Mi amiga María, que vive en Madrid y es una apasionada usuaria del transporte público, me contaba que en uno de los muchos autobuses urbanos que hacen el trayecto al centro de la ciudad escuchó sin querer una conversación entre dos jóvenes estudiantes universitarios. Uno de ellos, de visita por vez primera en la capital, atendía las entusiasmadas explicaciones de su compañero madrileño acerca de los monumentos que se podían contemplar al paso del autobús: el estadio del Real Madrid, la bandera de la plaza de Colón, la Cibeles (cuando se celebran éxitos deportivos) y el edificio del nuevo ayuntamiento. Perdón, que se me olvidaba: también el Banco de España, "donde está la pasta". Curiosamente, en el tour se le olvidó mencionar la Biblioteca Nacional, el Museo del Prado o el Thyssen, probablemente porque nunca estuvo en ellos, y a lo mejor porque, aun sabiendo lo que en las hermosas sedes de esas instituciones se atesora, para el joven guía aficionado la importancia pasa por el éxito, la fama y el dinero, y no está en lo que llamamos conocimiento y cultura. Seguramente no lo estará nunca, y esa es la triste realidad.
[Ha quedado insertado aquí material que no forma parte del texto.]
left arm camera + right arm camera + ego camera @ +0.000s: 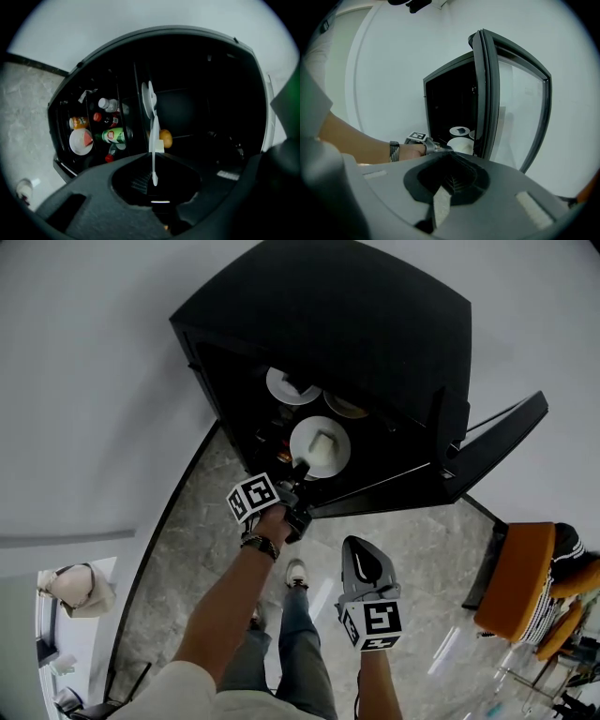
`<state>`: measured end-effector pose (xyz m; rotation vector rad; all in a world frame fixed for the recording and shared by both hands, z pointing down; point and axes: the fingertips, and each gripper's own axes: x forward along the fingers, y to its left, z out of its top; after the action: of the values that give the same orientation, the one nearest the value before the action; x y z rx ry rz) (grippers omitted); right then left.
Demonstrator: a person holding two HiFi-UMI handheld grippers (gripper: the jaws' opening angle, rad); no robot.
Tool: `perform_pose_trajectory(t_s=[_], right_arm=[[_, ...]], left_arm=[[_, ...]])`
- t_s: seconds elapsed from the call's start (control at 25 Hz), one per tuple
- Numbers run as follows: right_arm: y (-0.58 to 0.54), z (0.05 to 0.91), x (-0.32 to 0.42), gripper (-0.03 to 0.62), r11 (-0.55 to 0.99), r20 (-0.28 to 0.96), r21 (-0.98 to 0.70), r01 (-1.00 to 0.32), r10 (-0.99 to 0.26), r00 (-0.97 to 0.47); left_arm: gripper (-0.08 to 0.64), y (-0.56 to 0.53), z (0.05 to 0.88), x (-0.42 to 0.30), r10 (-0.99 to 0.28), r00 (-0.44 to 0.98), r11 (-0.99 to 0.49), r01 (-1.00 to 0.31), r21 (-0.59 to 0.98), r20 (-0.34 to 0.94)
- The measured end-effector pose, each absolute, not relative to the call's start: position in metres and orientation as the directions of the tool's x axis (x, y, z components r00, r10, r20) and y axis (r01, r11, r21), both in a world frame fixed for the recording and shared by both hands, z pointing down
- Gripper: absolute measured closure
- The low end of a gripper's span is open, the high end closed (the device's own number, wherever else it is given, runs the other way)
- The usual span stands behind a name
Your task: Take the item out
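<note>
A black fridge (356,315) stands with its door (497,442) swung open. On a shelf inside lies a white plate (323,454) that carries a pale block (322,440). My left gripper (298,471) reaches into the opening and is shut on that plate's near rim. In the left gripper view the plate (153,136) shows edge-on between the closed jaws of the left gripper (153,157), with a round orange-brown item (165,138) behind it. My right gripper (364,563) hangs back outside the fridge, shut and holding nothing; in its own view the right gripper (450,154) points at the opening.
Two more white plates (292,386) (345,408) sit deeper in the fridge. Other shelves hold a green can (114,135), an orange can (78,123), bottles and a dish with a red slice (81,141). An orange chair (520,592) stands at the right on the stone floor.
</note>
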<state>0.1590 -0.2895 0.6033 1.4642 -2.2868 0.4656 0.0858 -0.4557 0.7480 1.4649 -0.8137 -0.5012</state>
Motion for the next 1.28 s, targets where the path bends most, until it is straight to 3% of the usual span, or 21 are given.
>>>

Aunque la anécdota no podemos elevarla a categoría, y como acertadamente ha escrito Juan José Millás, cuando las palabras, tan sonoras, se alejan demasiado de la realidad, tan muda, resulta más elocuente la realidad que las palabras.
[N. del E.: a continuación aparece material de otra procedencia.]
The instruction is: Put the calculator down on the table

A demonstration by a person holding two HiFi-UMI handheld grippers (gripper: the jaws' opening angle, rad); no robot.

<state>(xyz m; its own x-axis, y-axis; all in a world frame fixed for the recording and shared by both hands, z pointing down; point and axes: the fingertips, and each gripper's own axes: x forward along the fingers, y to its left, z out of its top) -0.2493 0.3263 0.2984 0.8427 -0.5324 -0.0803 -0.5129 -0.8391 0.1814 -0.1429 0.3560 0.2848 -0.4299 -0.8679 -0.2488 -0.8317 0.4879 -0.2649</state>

Y la realidad es que, hoy por hoy, mientras una pequeña parte del mundo se enriquece rápidamente, el resto se empobrece a la misma velocidad. Y, en España, donde social y económicamente atravesamos momentos difíciles, además del pasotismo y la desesperanza, el desempleo se ha instalado en los jóvenes sin estudios que pertenecen a las clases más populares: la tasa de paro entre los universitarios es tres veces menor que los que solo han superado la ESO; y, en 2011, entre los jóvenes que no terminaron sus estudios de Enseñanza Superior Obligatoria el desempleo alcanzaba el 43%.

Estamos aceptando como normal lo indecente (el paro -como otras tantas injusticias- lo es) y, como escribe José Antonio Marina, padecemos, aunque no queramos reconocerlo, el síndrome de inmunodeficiencia social y estamos perdiendo capacidad de defensa frente a muchos agentes patógenos: corrupción, falta de transparencia, paro, empleos precarios, indecencia y la sacralización del dinero como valor absoluto. El todo vale frente a la olvidada cultura del trabajo y del esfuerzo con el adobo de un cada vez más necesario conocimiento como fórmula para ser más libres, más demócratas, personas cabales y mejores ciudadanos, que es un paso previo a ser buenos profesionales.
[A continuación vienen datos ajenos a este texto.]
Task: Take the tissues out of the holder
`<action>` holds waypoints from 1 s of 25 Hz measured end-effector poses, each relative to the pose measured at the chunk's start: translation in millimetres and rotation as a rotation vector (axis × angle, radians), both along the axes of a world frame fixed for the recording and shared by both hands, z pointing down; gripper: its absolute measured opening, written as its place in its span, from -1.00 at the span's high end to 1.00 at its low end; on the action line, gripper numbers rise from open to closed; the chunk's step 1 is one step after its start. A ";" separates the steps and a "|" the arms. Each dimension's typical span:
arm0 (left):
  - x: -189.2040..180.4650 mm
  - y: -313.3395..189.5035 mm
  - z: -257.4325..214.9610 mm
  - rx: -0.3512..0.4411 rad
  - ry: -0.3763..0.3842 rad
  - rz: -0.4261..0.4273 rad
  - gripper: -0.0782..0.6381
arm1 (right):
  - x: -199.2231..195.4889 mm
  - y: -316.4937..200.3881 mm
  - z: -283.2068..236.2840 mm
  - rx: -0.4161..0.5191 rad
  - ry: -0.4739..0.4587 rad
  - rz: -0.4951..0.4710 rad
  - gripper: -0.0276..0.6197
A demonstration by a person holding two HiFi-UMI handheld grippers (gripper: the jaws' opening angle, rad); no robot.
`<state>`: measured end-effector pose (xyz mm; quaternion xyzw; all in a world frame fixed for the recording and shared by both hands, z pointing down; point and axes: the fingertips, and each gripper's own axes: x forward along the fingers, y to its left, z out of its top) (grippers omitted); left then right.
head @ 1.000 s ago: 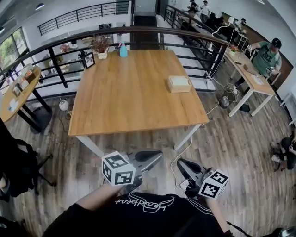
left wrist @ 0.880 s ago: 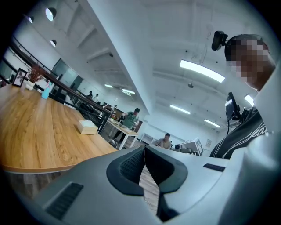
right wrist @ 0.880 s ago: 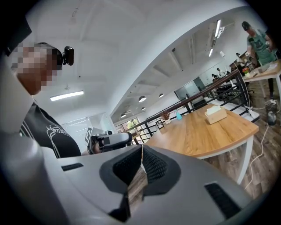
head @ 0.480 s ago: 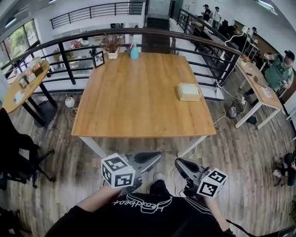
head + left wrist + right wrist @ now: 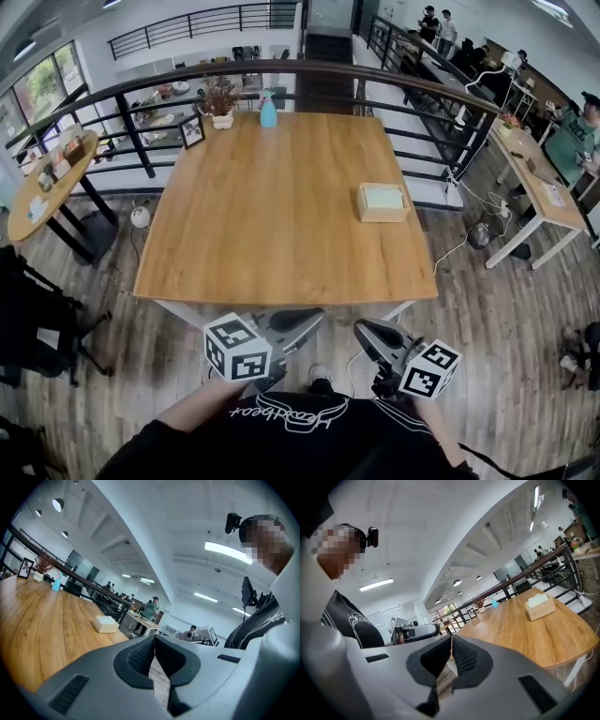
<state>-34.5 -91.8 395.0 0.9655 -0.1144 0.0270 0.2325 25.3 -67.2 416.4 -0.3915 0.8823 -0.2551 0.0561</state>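
tissue holder (image 5: 382,202) lies on table (image 5: 262,216); gripper views alone show jaws together.

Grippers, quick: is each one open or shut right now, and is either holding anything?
Left gripper: jaws shut, nothing between them.
Right gripper: jaws shut, nothing between them.

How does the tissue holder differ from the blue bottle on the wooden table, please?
The tissue holder is a low, wide wooden box with pale tissues on top; the blue bottle is slim and upright. The tissue holder stands alone near the right edge of the wooden table; the blue bottle stands at the far edge, beside a potted plant. Both rest on the same table top.
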 end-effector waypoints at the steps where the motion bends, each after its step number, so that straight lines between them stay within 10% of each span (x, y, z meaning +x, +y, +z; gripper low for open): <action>1: 11.5 -11.1 -1.3 0.000 0.000 -0.002 0.74 | 13.2 -10.4 -1.3 0.002 -0.002 0.006 0.86; 13: 158.7 -123.7 -18.1 0.060 -0.028 0.014 0.74 | 169.2 -124.5 -17.2 0.046 -0.024 0.038 0.86; 25: 208.7 -167.0 -14.0 0.070 -0.062 0.017 0.74 | 218.0 -174.4 -11.9 0.041 -0.039 0.020 0.86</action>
La gran revolución tiene que hacerse presente en los colegios, en la enseñanza primaria y secundaria, sin olvidar los estudios de formación profesional o universitarios. Colegios, escuelas y centros de enseñanza, públicos o privados, deberían ser nuestra barbacana, nuestra defensa avanzada frente a los ataques interiores y exteriores que cercenan nuestros valores. Colegios, escuelas y centros de enseñanza, públicos o privados, insisto, tienen que ser las atarazanas, los talleres donde eduquemos a las personas, hombres y mujeres sobre cuyos hombros recaerá la responsabilidad futura de hacer muchas cosas con dignidad: trabajar en mil tareas y oficios, dirigir empresas e instituciones, administrar justicia, ser líderes de opinión, escribir y ser referentes de la ética, la innovación y la cultura de un país y, en definitiva, contribuir a hacer un mundo mejor.

La cuestión es que esa tarea, que es de todos, no sabemos si podrán liderarla los políticos, como es su obligación y sea cual fuere el partido al que sirven. No lo sé. En estos días de reflexión, cuando a pesar de la crisis media España se va a las playas o al extranjero, y la otra mitad a ver pasos y penitentes, o al pueblo a descansar y llenar las alforjas de productos típicos, releo el Breviario de los políticos, un librito atribuido al que fuera todopoderoso regente de Francia en el siglo XVII, el cardenal Mazarino. Un texto repleto de cinismo donde se contienen algunas reglas para conseguir el poder y conservarlo, y en el que se ensalza la consecución de los objetivos generales (que se confunden con los personales) más allá de cualquier consideración de orden moral.

Por ejemplo, Mazarino establece como axioma la necesidad de comportarse con los amigos como si se tuvieran que convertir en enemigos, y brilla en la desvergüenza cuando resume la obra aconsejando que, como normas de conducta (política, claro) siempre se tengan presentes cinco preceptos: Simula, disimula, no confíes en nadie, habla bien de todo el mundo y prevé lo que has de hacer. En pleno siglo XXI estos consejos, puestos en practica por los que nos gobiernan (también en las empresas e instituciones) recobran actualidad y nos demuestran que, como ya se escribía en el Eclesiastés, "nihil novum sub sole", no hay nada nuevo bajo el sol.